77. Ketika Rasa di Uji

2.1K 247 157
                                    

BUMI__POV

Rasanya sesak.
Keringat ini membanjiri tubuhku. Seolah peluh mengatakan segalanya jika aku sudah mulai lelah.

Aku menghajar sepuluh orang dan membuat mereka pingsan. Namun yang membuatku takut adalah sebuah kebenaran.

Mereka mempersiapkan segalanya dengan sangat matang. Artinya aku terlalu meremehkan kediaman papa dan mama. Bahkan bang Viza kecolongan.

Semua orang kepercayaan bang Viza yang mengawasiku terkapar tak berdaya dan kurasa mereka menggunakan obat bius.

Mustahil.
Orang-orang bang Viza adalah pilihan. Mereka tidak akan tumbang segampang itu jika mereka tidak membuat jebakan.

Aku menyapu peluh.
Menajamkan pandangan. Menatap kumpulan manusia yang mengenakan seragam serba hitam dengan segala tatapan memburu mereka.

Tenagaku terkuras.
Aku sudah mendekati batasan. Namun aku mencoba bertahan memastikan jika aku akan menepati janjiku untuk pulang.

Buk!
Sialan!
Kepalaku terasa berat. Sebuah pukulan mendarat ditengkukku dengan hebat. Detik berikutnya segalanya menghitam.

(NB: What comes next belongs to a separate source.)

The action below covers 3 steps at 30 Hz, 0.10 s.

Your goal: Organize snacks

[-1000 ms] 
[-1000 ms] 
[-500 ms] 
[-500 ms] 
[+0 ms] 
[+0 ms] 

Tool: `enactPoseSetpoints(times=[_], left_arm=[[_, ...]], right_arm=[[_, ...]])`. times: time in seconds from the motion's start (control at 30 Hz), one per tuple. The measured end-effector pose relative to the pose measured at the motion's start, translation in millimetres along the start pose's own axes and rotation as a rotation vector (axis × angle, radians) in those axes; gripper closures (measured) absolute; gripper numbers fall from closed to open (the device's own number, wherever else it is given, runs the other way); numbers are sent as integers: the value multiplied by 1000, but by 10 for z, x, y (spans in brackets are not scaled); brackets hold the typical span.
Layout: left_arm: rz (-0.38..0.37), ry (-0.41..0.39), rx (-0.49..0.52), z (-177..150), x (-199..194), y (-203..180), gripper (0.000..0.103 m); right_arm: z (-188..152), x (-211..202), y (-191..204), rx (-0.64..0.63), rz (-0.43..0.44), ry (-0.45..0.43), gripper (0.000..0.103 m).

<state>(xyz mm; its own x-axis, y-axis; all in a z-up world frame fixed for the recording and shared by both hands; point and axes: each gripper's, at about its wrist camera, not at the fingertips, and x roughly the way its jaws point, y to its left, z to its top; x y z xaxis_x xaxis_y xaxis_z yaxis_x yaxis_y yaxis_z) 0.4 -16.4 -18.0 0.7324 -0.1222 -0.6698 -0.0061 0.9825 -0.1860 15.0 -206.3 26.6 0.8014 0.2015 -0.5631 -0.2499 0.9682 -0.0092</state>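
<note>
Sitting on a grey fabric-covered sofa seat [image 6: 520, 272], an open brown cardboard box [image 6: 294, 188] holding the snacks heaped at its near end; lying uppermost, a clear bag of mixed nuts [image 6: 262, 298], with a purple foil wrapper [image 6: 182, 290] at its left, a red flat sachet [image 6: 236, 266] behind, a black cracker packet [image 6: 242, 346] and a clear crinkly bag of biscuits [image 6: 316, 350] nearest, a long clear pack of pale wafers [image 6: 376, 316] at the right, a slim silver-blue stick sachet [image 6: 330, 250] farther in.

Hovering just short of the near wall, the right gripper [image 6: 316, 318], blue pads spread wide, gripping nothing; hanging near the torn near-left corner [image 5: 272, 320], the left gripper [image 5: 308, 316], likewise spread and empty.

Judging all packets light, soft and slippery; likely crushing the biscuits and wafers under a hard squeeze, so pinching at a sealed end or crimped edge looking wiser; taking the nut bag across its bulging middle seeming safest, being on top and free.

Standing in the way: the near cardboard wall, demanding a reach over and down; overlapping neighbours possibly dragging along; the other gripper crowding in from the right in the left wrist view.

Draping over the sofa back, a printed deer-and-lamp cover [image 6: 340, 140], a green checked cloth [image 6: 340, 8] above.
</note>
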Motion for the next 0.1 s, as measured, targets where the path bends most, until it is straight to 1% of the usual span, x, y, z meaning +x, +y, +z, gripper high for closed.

Entah apa yang terjadi dan berapa lama aku pingsan. Intinya sekarang aku berada disebuah ruangan mewah yang kuyakini jika ini bukan kediaman Pramana.

"Anjing!" Muntapku berteriak.

Aku panik saat sadar jika aku dikurung. Segala penjuru sudah kuperiksa namun tak ada cela untukku kabur selain pintu didepan.

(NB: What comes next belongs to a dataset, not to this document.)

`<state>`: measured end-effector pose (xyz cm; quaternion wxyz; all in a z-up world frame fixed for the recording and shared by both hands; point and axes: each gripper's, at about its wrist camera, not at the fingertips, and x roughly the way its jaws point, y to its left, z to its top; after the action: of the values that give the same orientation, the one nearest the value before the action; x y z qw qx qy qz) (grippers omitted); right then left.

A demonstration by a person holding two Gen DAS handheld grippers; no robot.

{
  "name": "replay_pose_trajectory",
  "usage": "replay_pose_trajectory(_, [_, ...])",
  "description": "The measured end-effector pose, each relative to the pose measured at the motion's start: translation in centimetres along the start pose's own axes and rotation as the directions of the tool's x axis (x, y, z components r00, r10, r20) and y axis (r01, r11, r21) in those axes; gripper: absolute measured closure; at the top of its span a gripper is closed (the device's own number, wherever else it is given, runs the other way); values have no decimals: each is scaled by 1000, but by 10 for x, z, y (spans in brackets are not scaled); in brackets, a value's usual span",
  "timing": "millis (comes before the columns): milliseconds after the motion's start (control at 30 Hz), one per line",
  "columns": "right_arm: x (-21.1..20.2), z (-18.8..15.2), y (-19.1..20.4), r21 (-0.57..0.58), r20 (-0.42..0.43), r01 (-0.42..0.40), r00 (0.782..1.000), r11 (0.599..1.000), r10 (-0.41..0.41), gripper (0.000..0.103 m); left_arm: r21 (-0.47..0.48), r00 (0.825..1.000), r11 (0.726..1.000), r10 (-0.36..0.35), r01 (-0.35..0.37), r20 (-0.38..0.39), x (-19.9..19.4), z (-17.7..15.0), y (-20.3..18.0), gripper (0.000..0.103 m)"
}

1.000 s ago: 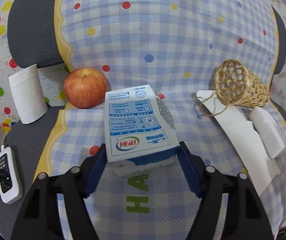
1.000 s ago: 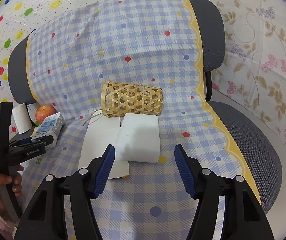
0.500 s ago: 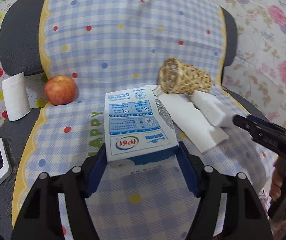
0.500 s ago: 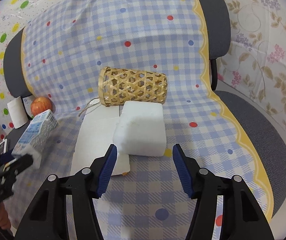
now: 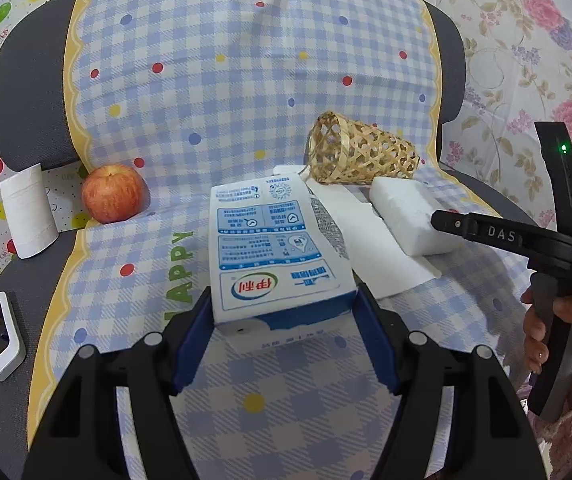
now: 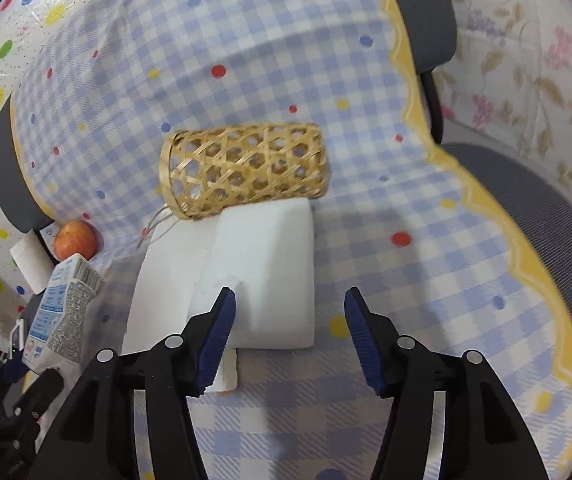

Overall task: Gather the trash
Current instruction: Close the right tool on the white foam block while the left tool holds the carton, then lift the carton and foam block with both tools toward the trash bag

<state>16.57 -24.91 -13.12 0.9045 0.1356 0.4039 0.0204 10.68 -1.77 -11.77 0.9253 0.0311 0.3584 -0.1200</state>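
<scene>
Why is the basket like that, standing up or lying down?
Lying down. The basket rests on its side on the cloth, open mouth facing left, beside the foam block.

Left wrist cam: looks forward and down along its own fingers [image 5: 190,344] at the chair seat, toward the backrest. Close range; the milk carton [image 5: 278,256] fills the centre, the checked cloth [image 5: 226,92] runs to the top edge.

Right wrist cam: same downward tilt, facing the backrest from further toward the seat's right edge. Also close; the white foam block [image 6: 274,272] sits just ahead of its fingers [image 6: 222,320].

Overlap: both see the woven basket [image 5: 361,152] [image 6: 242,168], foam block [image 5: 409,216], carton [image 6: 62,312], apple [image 5: 112,192] [image 6: 76,238] and paper roll [image 5: 28,210] [image 6: 32,266]. Left view catches the right gripper [image 5: 445,220] at its right edge.
</scene>
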Motion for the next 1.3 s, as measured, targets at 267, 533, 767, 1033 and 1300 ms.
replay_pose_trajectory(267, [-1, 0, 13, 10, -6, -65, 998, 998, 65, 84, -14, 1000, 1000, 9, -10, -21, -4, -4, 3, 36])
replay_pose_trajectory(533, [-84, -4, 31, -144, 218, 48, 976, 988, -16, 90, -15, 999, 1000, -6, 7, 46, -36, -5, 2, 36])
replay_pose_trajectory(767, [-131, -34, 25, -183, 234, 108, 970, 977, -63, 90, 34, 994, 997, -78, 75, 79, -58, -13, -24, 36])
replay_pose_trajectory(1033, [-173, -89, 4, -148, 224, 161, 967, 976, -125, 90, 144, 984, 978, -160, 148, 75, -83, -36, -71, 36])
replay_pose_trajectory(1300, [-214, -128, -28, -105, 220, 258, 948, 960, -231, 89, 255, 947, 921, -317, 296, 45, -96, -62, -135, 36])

"Bangsat!" Teriakku saat ponselku pun tak ada didalam saku celana.

Sialan!
Bedebah!
Teriakan Langi membuatku gegabah dan sembrono hingga jebakan itu benar-benar mengenaiku.

Tak ada apapun selain jam didinding dan ini sudah malam saat aku membuka korden jendela. Aku terkurung sekarang.

"Papa! Mama!" Teriakku.

Kugedor pintu sekuat mungkin. Aku harus kembali. Anak ayam menungguku di rumah. Aku tak bisa lagi menyakiti hatinya.

Aku belum selesai bicara.
Kami masih memiliki sangkutan pembicaraan dan anak ayam belum tahu jika aku lebih memilih dirinya daripada kuliah di Inggris.

"Kumohon. Siapapun diluar. Tolong bukain pintunya." Ratapku.

Aku hopeless.
Dan aku hanya ingin pulang. Menepati janjiku padanya.
Menghabiskan waktu bersamanya.

"Papa!" Teriakku.

Tenggorokanku mulai kering.
Entah sudah berapa jam aku berteriak dan menggedor pintu namun sedikit pun tak ada pergerakan.

Aku diabaikan.
Mungkin juga sendirian.
Dan sekarang aku semakin gelisah saat kembali kupandangi luar.

Gelap gulita.
Jam didinding sudah menunjukkan jam satu pagi. Tapi aku masih tak mampu pergi. Ini benar-benar membuatku stress.

"Aarrrkkkgg!" Teriakku marah.

"Bajingan!"

"Kalian semua pasti mati!"

Kukeluarkan semua kemarahan. Mencoba bertahan meski rasanya aku akan segera gila. Semua bayangan anak ayam yang menunggu membuat hati ini tak bisa tenang.

Kujatuhkan tubuh ini dilantai, bersandar pinggiran kasur. Mengatur napas sembari menatap semburat perabotan kamar.

Kupandangi diriku dari balik kaca lemari tepat didepanku. Segalanya berantakan. Namun hatiku jauh lebih dari kata berantakan.